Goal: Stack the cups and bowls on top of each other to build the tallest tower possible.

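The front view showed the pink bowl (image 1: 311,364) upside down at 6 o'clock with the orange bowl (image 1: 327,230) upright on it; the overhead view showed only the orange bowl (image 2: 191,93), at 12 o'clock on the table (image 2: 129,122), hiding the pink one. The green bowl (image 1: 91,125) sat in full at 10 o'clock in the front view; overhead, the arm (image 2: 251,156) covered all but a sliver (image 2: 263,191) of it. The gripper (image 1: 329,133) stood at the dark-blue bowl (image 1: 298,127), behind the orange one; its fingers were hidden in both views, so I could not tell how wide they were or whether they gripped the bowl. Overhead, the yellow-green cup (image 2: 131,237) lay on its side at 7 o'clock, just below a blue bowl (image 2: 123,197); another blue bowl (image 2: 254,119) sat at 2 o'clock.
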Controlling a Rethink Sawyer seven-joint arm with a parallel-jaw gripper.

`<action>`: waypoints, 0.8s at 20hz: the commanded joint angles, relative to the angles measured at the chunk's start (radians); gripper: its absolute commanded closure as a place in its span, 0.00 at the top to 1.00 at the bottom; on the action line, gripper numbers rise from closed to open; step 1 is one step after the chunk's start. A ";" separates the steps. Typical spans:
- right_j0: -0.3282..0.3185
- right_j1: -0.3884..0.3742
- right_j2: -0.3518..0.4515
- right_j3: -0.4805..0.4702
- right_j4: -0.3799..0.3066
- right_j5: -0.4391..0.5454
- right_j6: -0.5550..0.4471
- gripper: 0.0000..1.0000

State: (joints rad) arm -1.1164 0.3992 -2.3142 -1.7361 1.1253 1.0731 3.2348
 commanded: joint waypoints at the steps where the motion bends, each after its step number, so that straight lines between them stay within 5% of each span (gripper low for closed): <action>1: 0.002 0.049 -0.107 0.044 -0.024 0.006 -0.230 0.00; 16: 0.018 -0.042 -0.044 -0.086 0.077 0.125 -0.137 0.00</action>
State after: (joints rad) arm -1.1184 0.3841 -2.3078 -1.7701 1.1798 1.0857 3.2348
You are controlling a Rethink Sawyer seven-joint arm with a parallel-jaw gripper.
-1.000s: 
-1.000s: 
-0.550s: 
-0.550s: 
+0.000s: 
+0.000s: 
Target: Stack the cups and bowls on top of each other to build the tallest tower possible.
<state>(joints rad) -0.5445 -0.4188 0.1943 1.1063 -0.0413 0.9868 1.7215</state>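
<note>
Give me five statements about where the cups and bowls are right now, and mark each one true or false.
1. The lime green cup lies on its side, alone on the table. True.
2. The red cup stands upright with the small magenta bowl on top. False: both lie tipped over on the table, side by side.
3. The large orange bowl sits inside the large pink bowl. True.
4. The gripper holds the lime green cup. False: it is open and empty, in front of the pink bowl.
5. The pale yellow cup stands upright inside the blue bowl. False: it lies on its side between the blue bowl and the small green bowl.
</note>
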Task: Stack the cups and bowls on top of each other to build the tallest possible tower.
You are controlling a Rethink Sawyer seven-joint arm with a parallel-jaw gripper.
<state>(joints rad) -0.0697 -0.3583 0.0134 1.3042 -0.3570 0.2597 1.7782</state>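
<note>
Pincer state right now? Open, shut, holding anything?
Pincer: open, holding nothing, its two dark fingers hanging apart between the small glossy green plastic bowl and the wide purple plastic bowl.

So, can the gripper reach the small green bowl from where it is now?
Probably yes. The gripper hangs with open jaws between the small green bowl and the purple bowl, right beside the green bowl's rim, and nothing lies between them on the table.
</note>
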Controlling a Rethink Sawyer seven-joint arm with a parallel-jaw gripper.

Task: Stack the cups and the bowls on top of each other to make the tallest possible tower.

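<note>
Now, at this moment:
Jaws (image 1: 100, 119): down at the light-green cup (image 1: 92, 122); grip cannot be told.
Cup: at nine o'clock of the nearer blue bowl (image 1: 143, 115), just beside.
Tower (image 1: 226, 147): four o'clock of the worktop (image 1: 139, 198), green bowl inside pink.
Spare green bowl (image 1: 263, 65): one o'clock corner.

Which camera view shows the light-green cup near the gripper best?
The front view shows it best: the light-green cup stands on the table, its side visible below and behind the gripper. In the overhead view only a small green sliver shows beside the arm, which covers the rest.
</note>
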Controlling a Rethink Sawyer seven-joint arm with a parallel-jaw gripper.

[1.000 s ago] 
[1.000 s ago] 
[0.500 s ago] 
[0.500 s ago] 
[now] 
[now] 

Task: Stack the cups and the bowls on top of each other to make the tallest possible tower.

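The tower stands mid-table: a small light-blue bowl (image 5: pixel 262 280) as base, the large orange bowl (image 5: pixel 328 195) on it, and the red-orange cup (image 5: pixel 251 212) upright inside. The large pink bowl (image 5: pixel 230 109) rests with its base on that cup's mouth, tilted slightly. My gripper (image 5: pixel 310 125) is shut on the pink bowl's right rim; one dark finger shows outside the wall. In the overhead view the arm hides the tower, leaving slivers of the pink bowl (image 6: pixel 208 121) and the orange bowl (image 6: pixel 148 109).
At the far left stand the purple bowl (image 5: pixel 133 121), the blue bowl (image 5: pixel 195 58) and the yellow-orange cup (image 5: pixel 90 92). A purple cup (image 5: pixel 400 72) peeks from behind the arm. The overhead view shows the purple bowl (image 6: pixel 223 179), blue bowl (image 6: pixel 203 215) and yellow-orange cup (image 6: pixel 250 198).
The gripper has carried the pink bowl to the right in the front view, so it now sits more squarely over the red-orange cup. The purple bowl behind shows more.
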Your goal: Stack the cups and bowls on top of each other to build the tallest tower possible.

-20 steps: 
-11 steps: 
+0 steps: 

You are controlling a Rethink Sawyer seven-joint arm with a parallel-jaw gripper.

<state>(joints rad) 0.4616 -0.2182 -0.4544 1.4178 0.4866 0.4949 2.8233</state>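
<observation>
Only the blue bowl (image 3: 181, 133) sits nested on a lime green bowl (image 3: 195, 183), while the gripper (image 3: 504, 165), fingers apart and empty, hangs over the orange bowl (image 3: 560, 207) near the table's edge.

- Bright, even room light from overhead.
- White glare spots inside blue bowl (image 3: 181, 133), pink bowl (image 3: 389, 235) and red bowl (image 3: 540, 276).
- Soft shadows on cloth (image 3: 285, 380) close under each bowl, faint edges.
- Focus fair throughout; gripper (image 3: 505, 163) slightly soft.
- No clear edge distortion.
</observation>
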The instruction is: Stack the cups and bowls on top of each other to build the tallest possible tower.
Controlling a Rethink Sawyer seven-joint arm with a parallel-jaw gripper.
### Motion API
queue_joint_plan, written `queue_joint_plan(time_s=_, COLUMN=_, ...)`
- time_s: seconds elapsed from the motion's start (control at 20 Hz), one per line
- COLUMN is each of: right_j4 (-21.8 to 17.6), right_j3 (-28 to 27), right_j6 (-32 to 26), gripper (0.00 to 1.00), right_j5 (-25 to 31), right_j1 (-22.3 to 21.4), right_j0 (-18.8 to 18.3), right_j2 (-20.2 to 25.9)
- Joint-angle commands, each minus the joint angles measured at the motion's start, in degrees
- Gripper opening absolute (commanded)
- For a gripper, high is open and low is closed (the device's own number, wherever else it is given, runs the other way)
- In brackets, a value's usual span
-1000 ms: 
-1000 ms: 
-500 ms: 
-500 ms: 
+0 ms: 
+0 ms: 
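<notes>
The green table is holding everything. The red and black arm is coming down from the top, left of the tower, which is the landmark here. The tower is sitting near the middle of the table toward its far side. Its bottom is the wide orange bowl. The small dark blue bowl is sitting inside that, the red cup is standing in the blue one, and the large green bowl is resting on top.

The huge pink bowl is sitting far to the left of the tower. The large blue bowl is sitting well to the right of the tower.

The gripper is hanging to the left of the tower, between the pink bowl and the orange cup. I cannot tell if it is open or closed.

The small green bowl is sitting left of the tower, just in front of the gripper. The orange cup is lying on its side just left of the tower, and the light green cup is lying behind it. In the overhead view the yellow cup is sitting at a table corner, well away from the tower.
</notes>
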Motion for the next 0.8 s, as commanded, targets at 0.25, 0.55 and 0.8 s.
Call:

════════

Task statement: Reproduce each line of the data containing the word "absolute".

Output below:
`<action>`: waypoints, 0.8s at 20hz: the commanded joint angles, relative to the angles measured at the chunk's start (radians); gripper: its absolute commanded closure as a place in its span, 0.00 at the top to 1.00 at the bottom; on the action line, gripper numbers rise from closed to open; step 1 is one step after the chunk's start. A ";" separates the steps. Typical spans:
- Gripper opening absolute (commanded)

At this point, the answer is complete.